Haywood swears in first new county attorney since Nixon administration
Not for nearly half a century has anyone been able to say, “Haywood County has a new county attorney,” but now that an era has ended, everyone will have to get used to hearing it.
“I want to take one second to say how much I appreciated the service of Chip Killian,” said Frank Queen upon taking the oath to succeed him. “Chip has served with distinction, with energy, with competency — everything that a client could hope to have from an attorney.”
The Waynesville native Queen is a graduate of the University of North Carolina at Chapel Hill’s law school who has practiced in Waynesville since 1977.
He served for two years as Waynesville’s town attorney, providing advice to elected officials and town staff. Queen also served as outside counsel for Old Town Bank, working on “troubled loans,” loan collections and foreclosures, but for more than a decade he’s been outside counsel for the local member-owned utility cooperative Haywood Electric Membership Corporation.
One of his more recent responsibilities is that of outside counsel to the Eastern Band of Cherokee Indians’ Office of Internal Audit and Ethics. Accordingly, Queen helped draft and revise the new tribal government ethics code.
His private practice focuses mainly on the corporate world, especially EEOC and Federal Wage and Hour complaints, and he’s also served as president of the local bar and director of Legal Services of North Carolina, which provides indigent legal assistance in civil matters. The Martindale-Hubble attorney peer review directory has Queen listed under its highest rating.

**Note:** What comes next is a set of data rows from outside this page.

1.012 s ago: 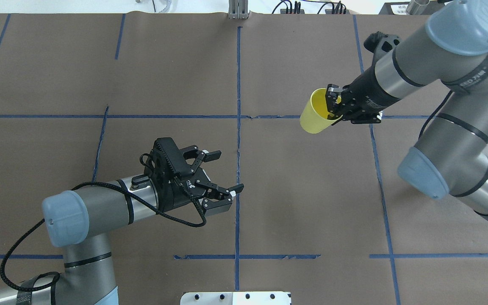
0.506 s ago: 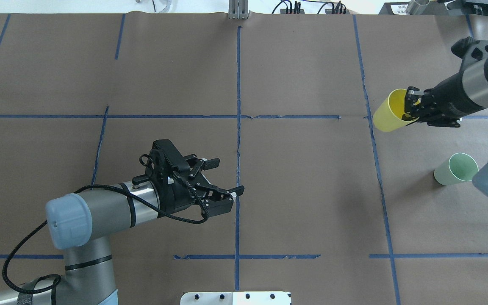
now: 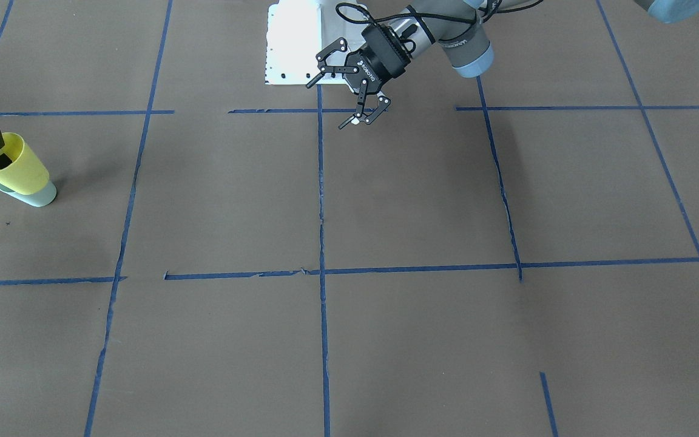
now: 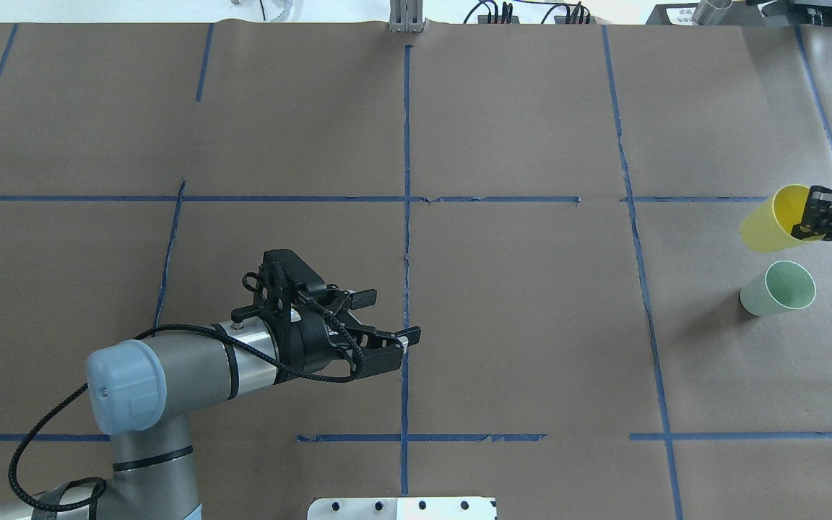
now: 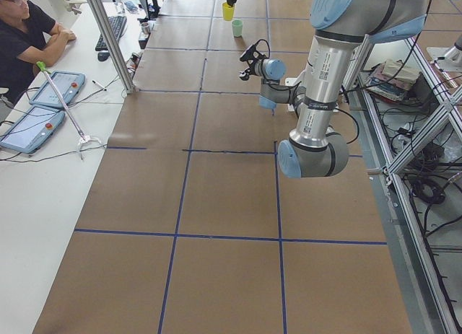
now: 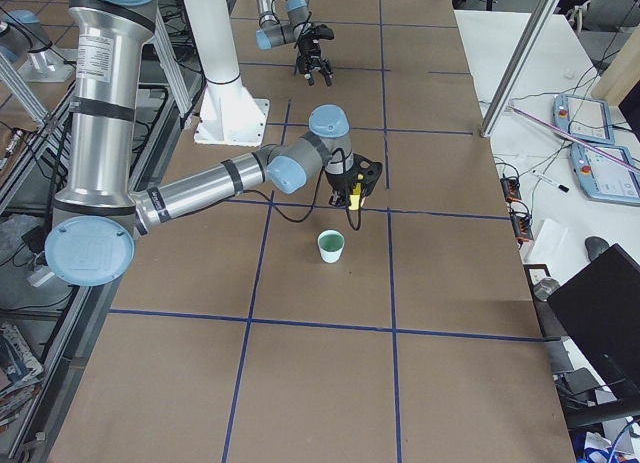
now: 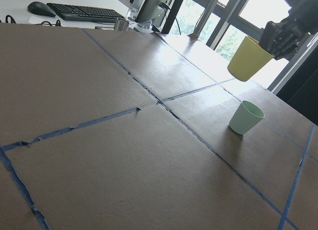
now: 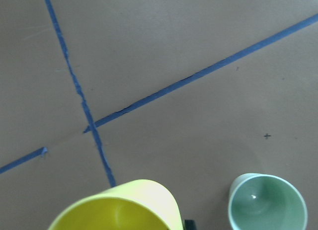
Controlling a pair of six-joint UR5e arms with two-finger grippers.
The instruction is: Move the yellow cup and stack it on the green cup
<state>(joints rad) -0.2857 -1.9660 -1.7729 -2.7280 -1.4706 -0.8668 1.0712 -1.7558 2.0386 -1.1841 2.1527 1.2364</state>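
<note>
The small bright yellow plastic tumbler (image 4: 770,220) hangs in the air in my right claw (image 4: 809,214), tilted. I have it pinched at the rim, one finger inside the wall and one outside. It is just beside the pale mint-green plastic tumbler (image 4: 778,289), which stands upright, mouth up, on the brown paper-covered table (image 4: 531,325) near its right end. The two are apart, and the yellow one is not yet over the green one's mouth.

I judge this cup light, thin-walled and smooth. A rim pinch is enough to carry it, but a hard squeeze would flex the wall, and the glossy plastic could swivel in my grip. The rim hold suits nesting, since the tapered base is free to go in first. The green one looks just as light and could tip or skid if I come down off-centre.

My left claw (image 4: 391,315) hovers spread wide and empty over the table's middle, well apart from both cups.
</note>
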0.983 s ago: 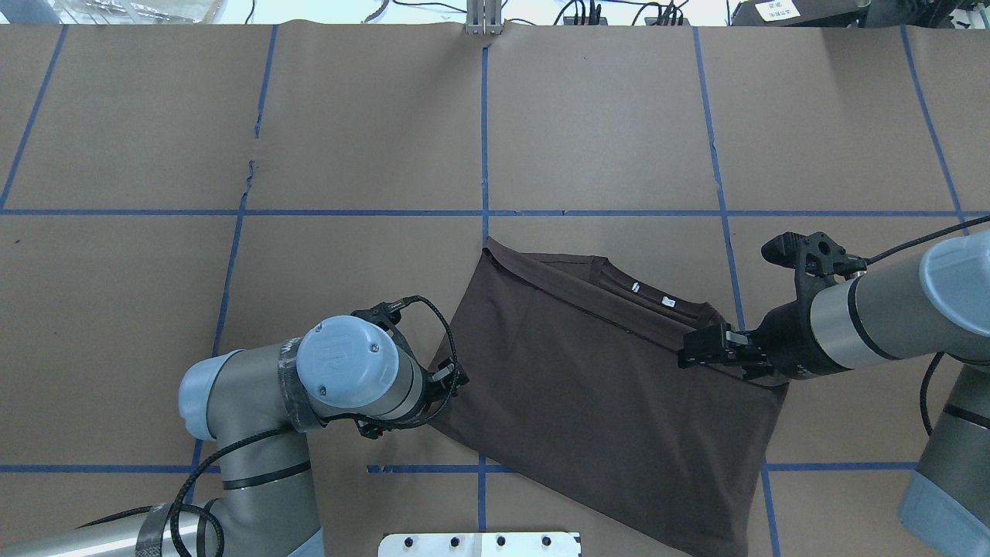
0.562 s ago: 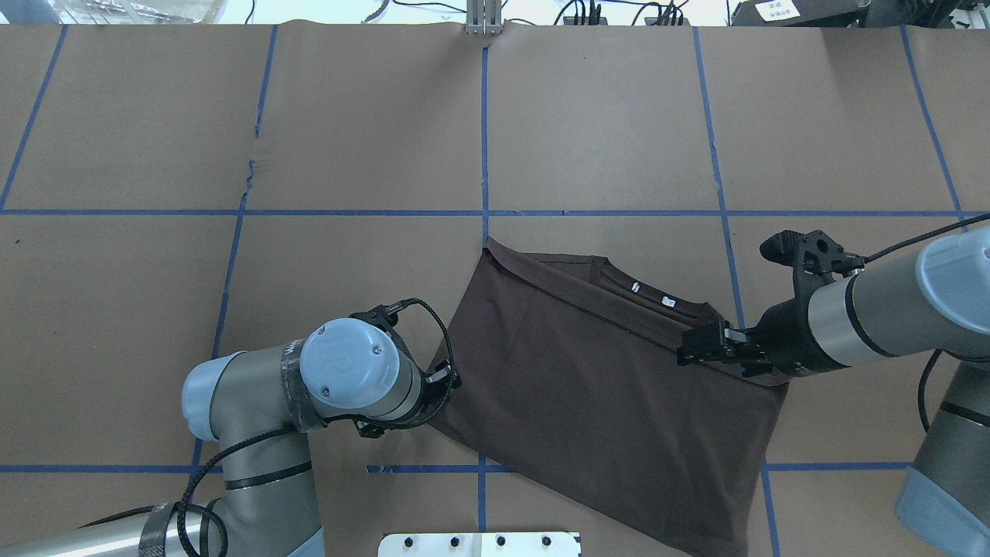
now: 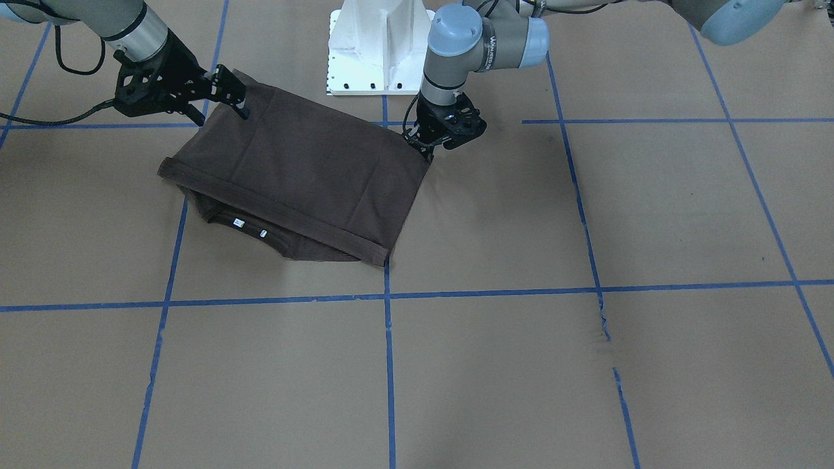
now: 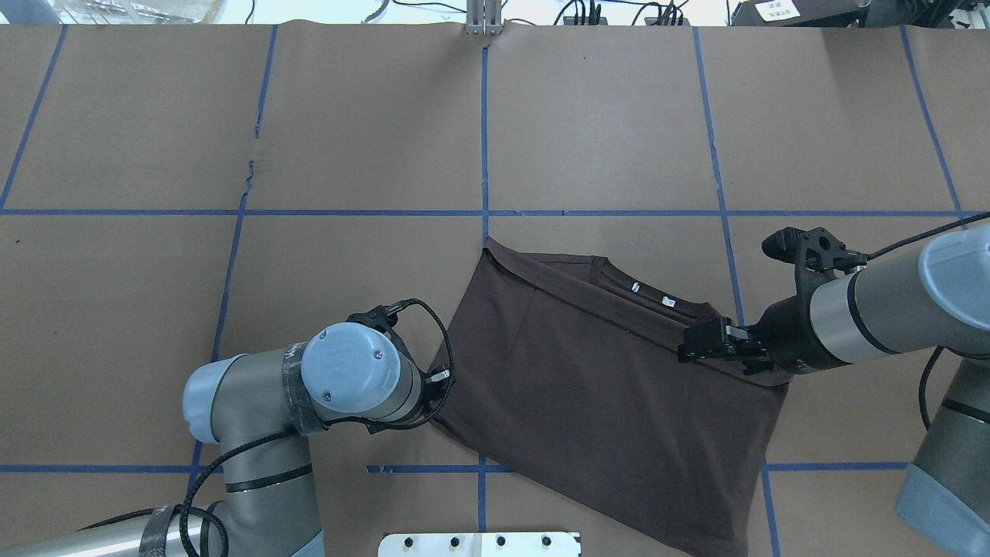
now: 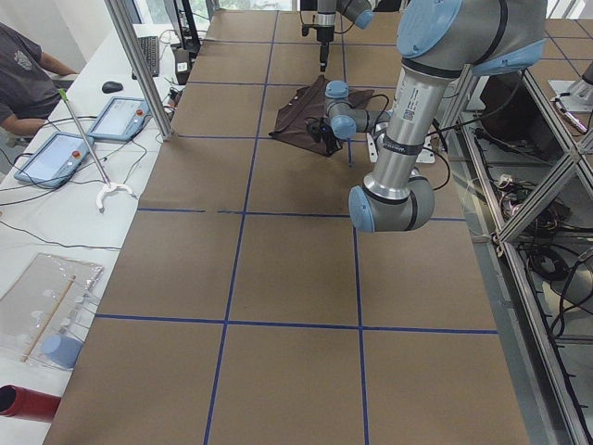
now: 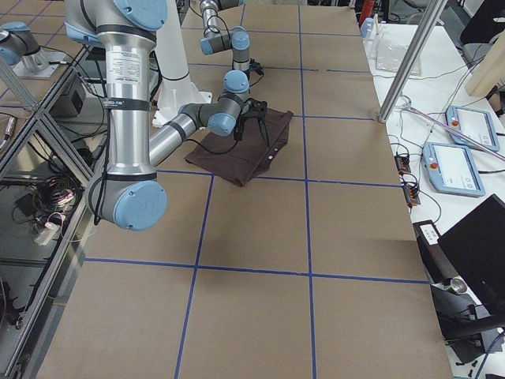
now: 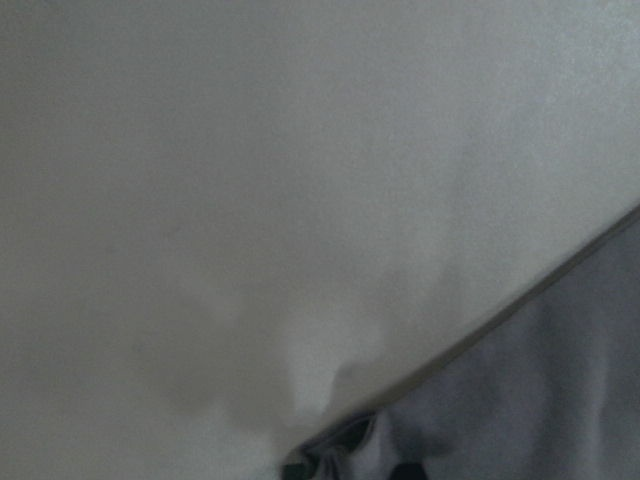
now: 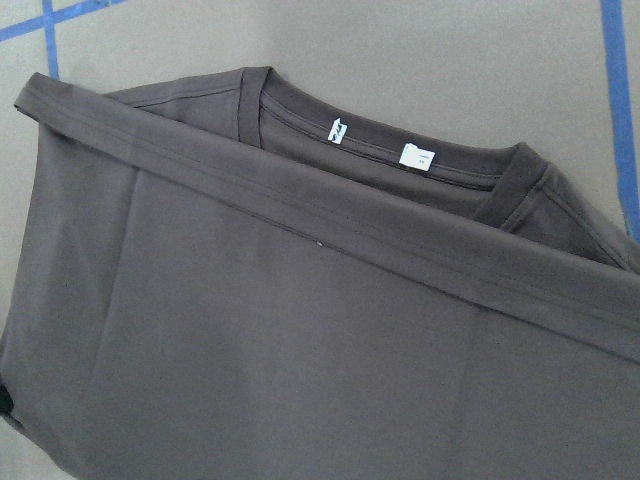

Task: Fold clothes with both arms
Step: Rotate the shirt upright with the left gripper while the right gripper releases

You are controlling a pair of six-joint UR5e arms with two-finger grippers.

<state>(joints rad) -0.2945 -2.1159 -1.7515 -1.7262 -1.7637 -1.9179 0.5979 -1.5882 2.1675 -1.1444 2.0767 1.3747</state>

Queen’s contract proposal, approved unanimously by commissioners Jan. 7, favored a two-pronged approach similar to others in the field.
Attendance and advice at all meetings — including weekly and bi-weekly staff meetings outside regular and special-called meetings — as well as document prep and review, coordination with sheriff’s and DSS’ counsel and other duties will cost the county $80,000 a year, payable monthly, in advance.
Special projects that are assigned by elected officials or town administration will be budgeted based on complexity, duration and scope.
Killian’s original five-year agreement, dated Oct. 5, 2015, began at $100,000 but increased to $125,000 plus health insurance and payments into the retirement system.
That agreement was amended by commissioners on July 16 of this year, and directed Killian to reduce his hours by 20 percent, in line with a 20 percent reduction in salary back to $100,000. It also shortened the term of the contract to Dec. 31, 2018. In the amended contract, it also states Killian’s desire to remain through the original Oct. 5, 2020 date.
Killian said Jan. 8 he was proud of some of his more recent accomplishments.
“The homeless shelter [Pathways] in Hazelwood was a major accomplishment,” he said. “And the animal shelter is also major asset for the county.”
He added he’s in a state of semi-retirement, saying he probably wouldn’t practice much law, but was “open to invitations for whatever,” likely short-term projects.
“My wife assures me I’ll be bored in short order,” he said. “To tell you the truth I’m taking it one day at a time.”
Killian wasn’t at the meeting Jan. 7, but Queen and commissioners lauded the service of a man who has probably had more of an impact on the current state of Haywood County than almost anyone alive today.
“Chip actually was the first attorney that hired me, for my first job 24 years ago,” said Kirk Kirkpatrick, longtime commissioner and Waynesville attorney. “He brought me into a firm when a couple of the others weren’t so sure about doing that.”
Kirkpatrick eventually became law partners with Killian, but had to dissolve that partnership once he was elected commissioner, as Killian had been and would continue to be the county attorney for some time.
“I certainly appreciate the mentor that he has been to me all those years,” Kirkpatrick said.
“I started practicing land surveying in 1985,” said Chairman Kevin Ensley. “Chip was the county attorney then, and he was also a real estate attorney. Being a land surveyor, I deal with a lot of real estate. Chip was always a pleasure to work with and he definitely served the county with honor and integrity all those years.”
Killian had already been county attorney for five years when Queen, the new county attorney, returned to Waynesville with his newly-minted law degree.
“I got to know him personally, and I got to know him as a professional,” said Queen. “I’ve admired him more than any other lawyer that I have ever practiced with or ever known in this state, and I appreciate the opportunity to step into his shoes [for] 46 years and 364 more days so I can equal his term of service.”